Introduce OMPTargetAllocator device-only allocator #4973

ye-luo · 2024-05-07T02:51:48Z

Proposed changes

Introduce OMPTargetAllocator. Having OpenMP offload consistently manages all the device memory.

What type(s) of changes does this code introduce?

New feature

Does this introduce a breaking change?

No

What systems has this change been tested on?

epyc-server

Checklist

Yes. This PR is up to date with current the current state of 'develop'

ye-luo · 2024-05-07T02:53:04Z

src/QMCWaveFunctions/Fermion/MatrixUpdateOMPTarget.h

@@ -302,8 +302,7 @@ class MatrixUpdateOMPTarget
    Value* Ainv_ptr       = Ainv.data();
    Value* temp_ptr       = temp.data();
    Value* rcopy_ptr      = rcopy.data();
-    PRAGMA_OFFLOAD("omp target data map(always, to: phiV_ptr[:norb]) \


The H2D copy has been moved to the caller and honor phiV_ptr as a const ptr.

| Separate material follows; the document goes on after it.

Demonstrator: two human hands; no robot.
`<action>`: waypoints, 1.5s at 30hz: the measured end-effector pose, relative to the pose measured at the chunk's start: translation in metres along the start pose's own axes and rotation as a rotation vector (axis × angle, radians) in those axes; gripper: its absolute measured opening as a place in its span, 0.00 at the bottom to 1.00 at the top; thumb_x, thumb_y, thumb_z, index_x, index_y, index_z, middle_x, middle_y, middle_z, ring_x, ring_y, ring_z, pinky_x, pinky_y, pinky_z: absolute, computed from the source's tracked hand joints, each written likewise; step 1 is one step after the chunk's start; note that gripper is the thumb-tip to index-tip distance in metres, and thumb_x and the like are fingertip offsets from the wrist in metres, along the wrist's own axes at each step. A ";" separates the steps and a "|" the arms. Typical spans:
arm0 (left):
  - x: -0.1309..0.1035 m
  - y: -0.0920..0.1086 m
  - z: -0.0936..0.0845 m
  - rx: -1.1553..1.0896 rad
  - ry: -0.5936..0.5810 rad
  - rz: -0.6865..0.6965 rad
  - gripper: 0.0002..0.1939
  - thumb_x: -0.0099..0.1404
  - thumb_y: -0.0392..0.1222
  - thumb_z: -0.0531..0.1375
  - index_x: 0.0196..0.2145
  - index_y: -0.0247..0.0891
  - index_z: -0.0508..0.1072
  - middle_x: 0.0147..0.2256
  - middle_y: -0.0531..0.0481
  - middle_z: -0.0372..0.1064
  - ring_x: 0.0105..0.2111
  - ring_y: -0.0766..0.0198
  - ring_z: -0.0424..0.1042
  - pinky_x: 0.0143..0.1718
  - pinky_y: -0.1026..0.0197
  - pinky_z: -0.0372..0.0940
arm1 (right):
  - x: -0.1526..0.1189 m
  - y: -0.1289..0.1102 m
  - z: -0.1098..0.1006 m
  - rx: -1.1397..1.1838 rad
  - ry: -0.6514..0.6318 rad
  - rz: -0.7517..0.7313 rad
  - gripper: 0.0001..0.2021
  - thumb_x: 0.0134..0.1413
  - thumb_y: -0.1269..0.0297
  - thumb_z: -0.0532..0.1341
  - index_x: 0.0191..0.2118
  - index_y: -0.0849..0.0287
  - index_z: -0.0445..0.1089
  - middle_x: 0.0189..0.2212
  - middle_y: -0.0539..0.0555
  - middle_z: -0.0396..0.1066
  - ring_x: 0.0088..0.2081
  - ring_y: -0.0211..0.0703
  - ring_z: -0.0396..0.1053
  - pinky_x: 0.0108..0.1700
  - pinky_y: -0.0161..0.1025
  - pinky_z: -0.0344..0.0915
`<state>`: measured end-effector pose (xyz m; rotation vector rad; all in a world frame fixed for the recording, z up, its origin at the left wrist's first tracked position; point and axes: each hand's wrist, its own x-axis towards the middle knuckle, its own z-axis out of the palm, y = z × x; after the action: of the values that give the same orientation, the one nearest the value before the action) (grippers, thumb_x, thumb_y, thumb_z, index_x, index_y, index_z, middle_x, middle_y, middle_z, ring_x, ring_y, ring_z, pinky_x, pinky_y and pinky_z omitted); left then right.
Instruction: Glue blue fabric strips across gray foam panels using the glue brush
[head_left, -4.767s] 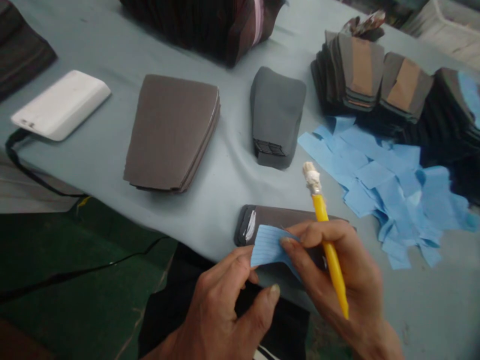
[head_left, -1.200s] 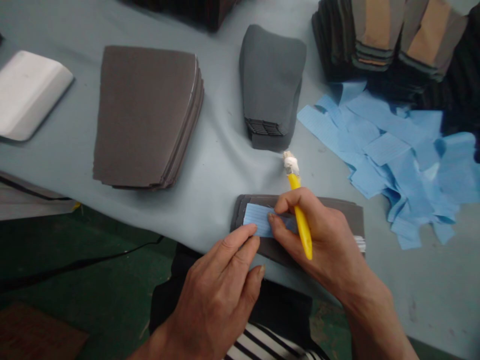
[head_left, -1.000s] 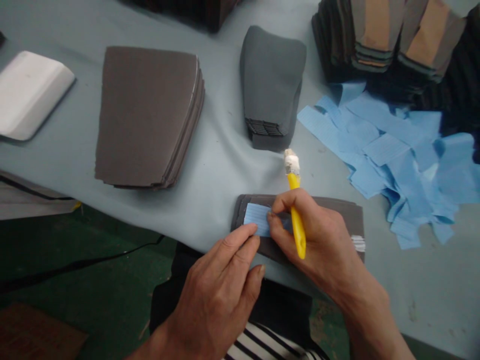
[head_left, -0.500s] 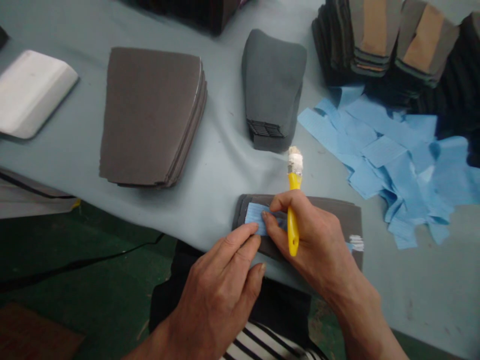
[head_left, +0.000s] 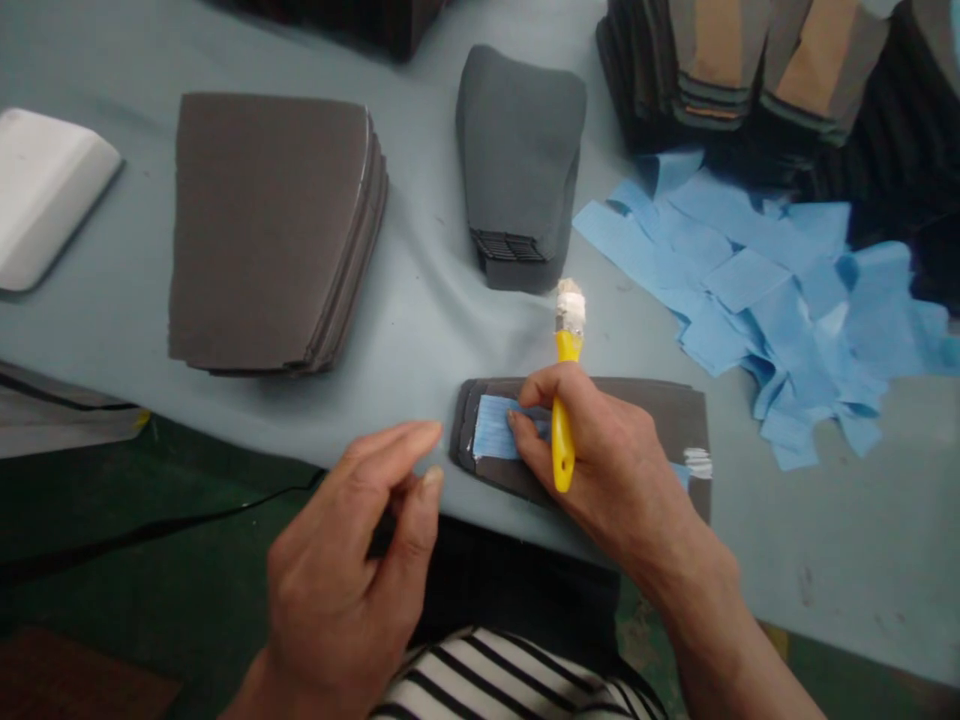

Ok better to have this explicit instead of hiding here in the pragma.

ye-luo · 2024-05-07T02:53:13Z

Test this please

ye-luo · 2024-05-07T13:11:27Z

Test this please

prckent · 2024-05-08T14:11:25Z

src/Platforms/OMPTarget/OMPallocator.hpp

+
+  void copyToDevice(T* device_ptr, T* host_ptr, size_t n)
+  {
+    if(omp_target_memcpy(device_ptr, host_ptr, n, 0, 0, omp_get_default_device(), omp_get_initial_device()))


Why omp_get_initial_device here? It is default device everywhere else. Please add a comment

Initial device basically means host

documentation of that here seems appropriate.

omp_target_memcpy documentation has it https://www.openmp.org/spec-html/5.0/openmpsu166.html
omp_get_initial_device https://www.openmp.org/spec-html/5.0/openmpsu150.html

It is a standard use of omp_get_initial_device rather a QMCPACK unique hack. I prefer not to document in our source.

I don't think we should be requiring a deep reading of the omp spec. this function name is needlessly obtuse. If you don't want a comment just pull out the function calls

auto& device = omp_get_default_device(); auto& host = omp_get_init_device(); if(omp_target_memcpy(device_ptr, host_ptr, n, 0, 0, device, host))

I doubt the generated optimized code will be different.

I like your suggestion better than adding comments.

PDoakORNL

Some sort of unit test would be good. Other than checking pointerAttributes the CUDA device allocators are also lacking.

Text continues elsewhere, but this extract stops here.